The Israeli military said Thursday its forces were “striking launch posts in southern Lebanon” after “numerous projectiles and suspicious aerial targets crossed from Lebanon into Israeli territory”.

It said that most were intercepted by air defence systems but that “fires broke out in a number of areas in northern Israel” following the attacks.

This picture taken from northern Israel shows smoke billowing during an Israeli bombardment that targeted the southern Lebanese village of Khiyam on July 3, 2024. Image Credit: AFP

Israel on Wednesday killed a senior Hezbollah commander, Mohammed Naameh Nasser, near the Lebanese coastal town of Tyre.

A source close to the group described him as the “Hezbollah commander responsible for one of three sectors in south Lebanon”. Another border sector chief was killed in an Israeli strike last month.

Hezbollah said that “as part of the response to the... assassination carried out by the enemy” it had fired “more than 200 rockets” and “a squadron of explosive drones” at Israeli bases.

Air raid sirens blared across northern Israel in the morning, and an AFP correspondent witnessed rockets crossing the frontier that were intercepted.

Heavy battles rock Gaza

The Gaza war broke out after Hamas’s October 7 attack on southern Israel resulted in the deaths of 1,195 people, mostly civilians, according to an AFP tally based on Israeli figures.

The militants also seized 251 hostages, 116 of whom remain in Gaza including 42 the army says are dead.

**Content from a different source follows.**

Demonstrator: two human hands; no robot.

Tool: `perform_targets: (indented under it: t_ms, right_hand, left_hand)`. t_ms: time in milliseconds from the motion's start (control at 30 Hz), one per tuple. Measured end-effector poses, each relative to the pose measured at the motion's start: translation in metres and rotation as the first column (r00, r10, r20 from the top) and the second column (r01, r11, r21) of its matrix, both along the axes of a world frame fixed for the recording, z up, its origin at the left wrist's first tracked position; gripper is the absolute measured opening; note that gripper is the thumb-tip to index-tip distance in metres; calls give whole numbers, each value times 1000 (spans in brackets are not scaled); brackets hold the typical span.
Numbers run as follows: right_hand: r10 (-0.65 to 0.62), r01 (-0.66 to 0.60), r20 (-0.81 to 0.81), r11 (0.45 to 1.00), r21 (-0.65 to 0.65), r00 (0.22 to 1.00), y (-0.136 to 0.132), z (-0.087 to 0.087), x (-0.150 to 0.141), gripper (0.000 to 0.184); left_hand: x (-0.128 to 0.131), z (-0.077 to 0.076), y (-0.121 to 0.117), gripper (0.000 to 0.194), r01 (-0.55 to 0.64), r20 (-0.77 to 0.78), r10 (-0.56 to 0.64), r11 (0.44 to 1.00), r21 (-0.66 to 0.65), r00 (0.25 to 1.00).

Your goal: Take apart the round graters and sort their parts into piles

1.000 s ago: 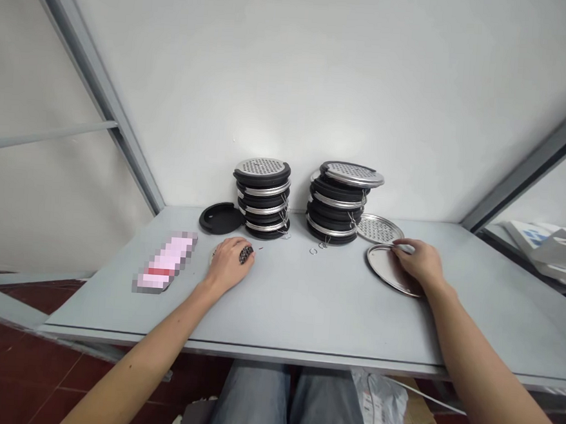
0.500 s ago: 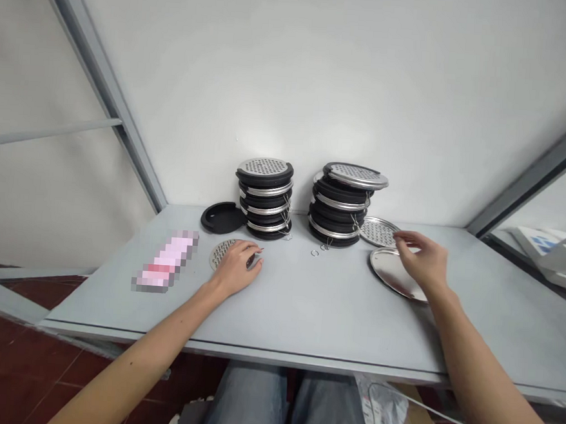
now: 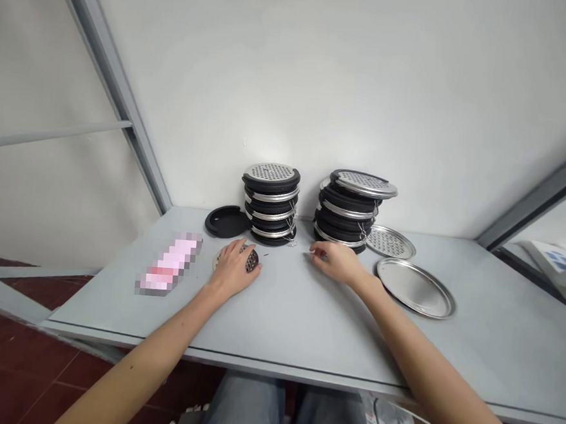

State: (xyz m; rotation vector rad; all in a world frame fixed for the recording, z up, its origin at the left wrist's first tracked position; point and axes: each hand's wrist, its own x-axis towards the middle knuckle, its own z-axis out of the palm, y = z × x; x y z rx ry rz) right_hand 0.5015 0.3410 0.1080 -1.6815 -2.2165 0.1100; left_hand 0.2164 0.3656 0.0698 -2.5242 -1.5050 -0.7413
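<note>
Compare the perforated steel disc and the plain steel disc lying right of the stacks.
The perforated steel disc is punched with small holes, while the plain steel disc has a smooth, shiny face and a raised rim. The perforated disc lies beside the right stack, nearer the wall; the plain disc lies nearer the person and looks larger. Both are round and lie flat on the grey table.

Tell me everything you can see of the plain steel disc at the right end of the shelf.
The steel disc is round and shallow, with a thin raised rim and a smooth, shiny, unperforated face that reflects the room. It lies flat on the grey shelf, to the right of the taller-looking black-and-steel stack. Its edge nearly meets the perforated disc, though I can't tell if they touch. The right hand is apart from it, to its left.
</note>
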Motion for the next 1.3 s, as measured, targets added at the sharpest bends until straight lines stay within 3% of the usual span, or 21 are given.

Israel’s retaliatory offensive has killed at least 38,011 people, also mostly civilians, according to figures from the Hamas-run territory’s health ministry.

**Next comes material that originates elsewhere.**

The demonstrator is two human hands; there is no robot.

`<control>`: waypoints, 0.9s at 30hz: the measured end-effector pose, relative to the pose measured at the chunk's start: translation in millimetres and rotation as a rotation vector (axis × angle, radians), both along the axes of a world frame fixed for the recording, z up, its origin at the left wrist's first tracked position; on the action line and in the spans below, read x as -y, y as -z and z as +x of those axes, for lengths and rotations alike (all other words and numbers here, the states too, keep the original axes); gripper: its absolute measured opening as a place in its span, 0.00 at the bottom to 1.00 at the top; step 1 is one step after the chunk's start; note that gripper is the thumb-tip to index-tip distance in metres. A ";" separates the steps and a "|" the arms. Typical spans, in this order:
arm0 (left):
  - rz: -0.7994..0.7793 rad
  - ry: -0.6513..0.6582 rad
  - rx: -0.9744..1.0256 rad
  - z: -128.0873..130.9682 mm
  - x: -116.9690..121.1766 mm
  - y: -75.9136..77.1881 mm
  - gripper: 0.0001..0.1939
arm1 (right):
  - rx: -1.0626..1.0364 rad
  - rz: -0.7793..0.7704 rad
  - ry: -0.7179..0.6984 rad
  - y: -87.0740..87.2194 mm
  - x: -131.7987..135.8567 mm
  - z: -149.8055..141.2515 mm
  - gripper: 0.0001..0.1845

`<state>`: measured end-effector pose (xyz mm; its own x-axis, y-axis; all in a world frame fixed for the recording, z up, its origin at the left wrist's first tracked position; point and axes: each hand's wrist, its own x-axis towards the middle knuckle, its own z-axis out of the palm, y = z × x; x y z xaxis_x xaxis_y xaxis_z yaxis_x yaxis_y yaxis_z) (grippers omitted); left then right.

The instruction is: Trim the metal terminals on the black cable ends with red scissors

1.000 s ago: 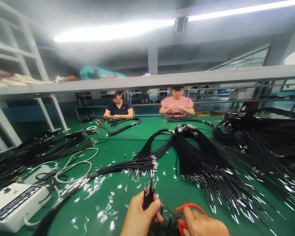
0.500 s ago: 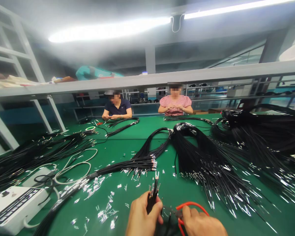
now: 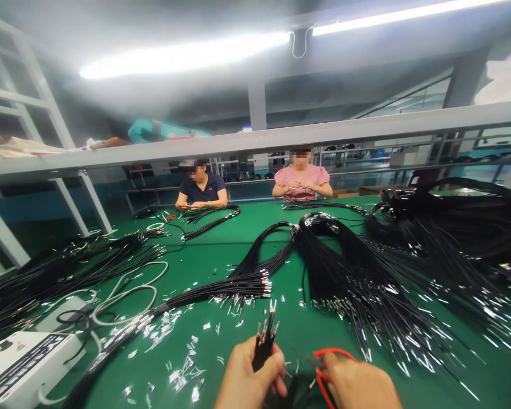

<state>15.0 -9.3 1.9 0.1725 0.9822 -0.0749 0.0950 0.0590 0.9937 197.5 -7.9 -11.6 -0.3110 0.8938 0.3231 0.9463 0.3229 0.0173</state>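
My left hand (image 3: 255,372) is closed round a small bundle of black cables (image 3: 264,346), whose stripped, metallic ends point up and away from me. Just to its right, my right hand (image 3: 360,383) grips a pair of cutters with red handles (image 3: 338,353). The cutter jaws point left toward the cables and are blurred. Between the two hands a single black cable end (image 3: 297,369) sticks up. Below the left hand, the rest of the held cables is mostly hidden.
A thick black cable bundle (image 3: 187,296) runs across the left, among white scraps (image 3: 183,369). Heaped cables (image 3: 349,272) lie at right. A white power strip box (image 3: 29,363) stands at left. Two people (image 3: 202,187) sit across the green table (image 3: 221,255), beneath a shelf.
My right hand and the red-handled cutters have shifted slightly right, away from the held cables. My left hand keeps its hold and has barely moved.
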 end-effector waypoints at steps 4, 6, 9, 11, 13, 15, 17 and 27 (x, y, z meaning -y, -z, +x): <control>-0.124 0.129 0.128 1.9 2.4 -2.9 0.20 | -0.600 -0.333 0.046 -11.4 -6.4 -4.6 0.17; -0.133 0.155 0.105 3.8 4.5 -4.0 0.21 | -1.022 -0.589 0.005 -14.6 -5.9 -10.9 0.18; -0.105 0.184 0.082 6.9 6.3 -4.1 0.20 | -1.332 -0.720 -0.078 -16.8 -3.6 -18.1 0.18; -0.066 0.247 0.134 9.2 6.5 -3.4 0.20 | -1.396 -0.726 -0.092 -18.8 -2.5 -19.8 0.18; -0.045 0.301 0.194 11.1 6.4 -2.4 0.21 | -1.433 -0.729 -0.096 -21.3 -1.9 -19.8 0.17; -0.044 0.296 0.194 12.1 6.2 -1.7 0.21 | -1.453 -0.730 -0.109 -23.2 -1.4 -19.6 0.15; -0.045 0.263 0.156 11.9 5.9 -1.4 0.21 | -1.465 -0.729 -0.126 -23.9 -0.5 -19.8 0.15; -0.117 0.150 0.140 11.1 8.3 -4.6 0.21 | -1.286 -0.598 -0.241 -21.3 11.7 -24.9 0.17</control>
<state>26.1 -17.6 6.5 0.3325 0.9308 -0.1517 -0.0270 0.1701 0.9851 172.6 -19.5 9.7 -0.2575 0.9618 0.0926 0.1229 0.1277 -0.9842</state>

The Israel-Hezbollah border clashes have killed at least 496 people in Lebanon, most of them fighters but also including 95 civilians, according to an AFP tally.

Israeli authorities say at least 15 soldiers and 11 civilians have been killed on their side of the UN-patrolled border.

The Gaza war at the heart of the regional tensions has meanwhile raged on, and gun battles, air strikes and artillery shelling rocked Gaza City for an eight day on Thursday.

Israeli troops over the past day had “destroyed tunnel routes in the area and eliminated dozens of terrorists in close-quarters combat with tank fire, and in aerial strikes,” said the military.

Gaza’s civil defence agency said at least five people were killed in a strike that hit a Gaza City school.

Fears of renewed heavy fighting have also surged in Gaza’s southern areas near Khan Yunis and Rafah after the military on Monday issued a sweeping evacuation order that the UN said impacted 250,000 people.

Witnesses reported air strikes and intense artillery shelling in western Rafah on Thursday.

Efforts towards truce

Israel has faced an international outcry over the soaring civilian death toll, punishing siege and mass destruction in Gaza.

The UN humanitarian coordinator for Gaza, Sigrid Kaag, this week again called for an end to the “maelstrom of human misery”.

Prime Minister Benjamin Netanyahu has insisted Israel will destroy Hamas and bring home the remaining hostages.

US President Joe Biden, under growing domestic pressure over Washington’s support for Israel, in late May outlined a roadmap for a six-week ceasefire and exchange of hostages for Palestinian prisoners held by Israel.

There has been little progress since, but Hamas said Wednesday it was communicating with officials in Qatar and Egypt as well as Turkey with an eye to ending the conflict.

Hamas said its Qatar-based political chief Ismail Haniyeh had “made contact with the mediator brothers in Qatar and Egypt about the ideas that the movement is discussing with them with the aim of reaching an agreement”.

Netanyahu’s office and the Mossad intelligence service said “Israel is evaluating the (Hamas) remarks and will convey its reply to the mediators”.

The main stumbling block so far has centred on Hamas’s demand for a permanent end to the fighting - a demand Netanyahu and his right-wing nationalist government allies strongly reject.